En fait, la Coalition Polonaise du 11 novembre a été créée l’an dernier pour s’opposer à une marche à destination de Varsovie, organisée par l’extrême droite. Ainsi, des groupes à l’instar de Camp of Great Poland et All-Poland Youth ayant exprimé des sentiments antisémites et affiché des opinions homophobes ont été associés au mouvement néo-nazi.

Varsovie commémore le 11 novembre de chaque année la date anniversaire de l’indépendance de la Pologne. En 1918, ce pays avait mis fin à 123 ans de division et d’occupation par la Russie, la Prusse et l’Autriche. Dans ce contexte, l’extrême droite polonaise a élaboré le concept de « La Pologne pour les Polonais seulement », une sorte d’agenda politique qui exclut tous les autres groupes ethniques et culturels dans le pays.
Pour sa part, la coalition comprend plus de cinquante organisations antifascistes et antiracistes, des syndicats, des collectifs anarchistes et des groupes qui militent pour les droits des gays, lesbiennes et transsexuels.

La solidarité avec la Palestine qualifiée d’ « antisémite »

La ZOOM a trouvé le prétexte d’antisémitisme pour justifier son retrait de la coalition. Cette étiquette a donc été collée à la Kampania Palestyna qui est un réseau de militants Polonais et Palestino-Polonais très compétents dans le domaine de la solidarité avec la Palestine. Toutefois, la déclaration de démission vient d’être retirée de son site web et des différents forums de la toile, certainement pour éviter des poursuites judiciaires vu les lois strictes sur la diffamation qui régissent en Pologne.

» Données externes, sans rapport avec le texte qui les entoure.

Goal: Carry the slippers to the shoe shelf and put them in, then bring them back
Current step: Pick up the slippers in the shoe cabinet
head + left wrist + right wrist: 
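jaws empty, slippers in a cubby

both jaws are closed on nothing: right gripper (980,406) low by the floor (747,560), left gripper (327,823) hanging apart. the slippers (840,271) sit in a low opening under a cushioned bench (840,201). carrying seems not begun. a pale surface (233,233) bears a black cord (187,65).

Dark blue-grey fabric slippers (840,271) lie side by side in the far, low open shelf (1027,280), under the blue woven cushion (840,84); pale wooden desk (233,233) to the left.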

Mais d’autre part, il faudrait préciser que ZOOM n’est pas la première organisation juive à se retirer de la coalition en évoquant la même raison, à savoir la présence du groupe Palestinien des droits de l’homme.

Et ce fut au mois de janvier de l’année dernière que l’association de la jeunesse Juive, Czulent, s’était retirée de la coalition qui aurait dû adopter, selon l’association, un caractère « apolitique ». Sur son site web, Czulent déclare : « Nous ne pouvons pas rester passifs devant des intentions antisémites cachées sous la bannière de l’antisionisme » (Retrait de la Coalition du 11 novembre, le 22 janvier 2010 [Polonais]).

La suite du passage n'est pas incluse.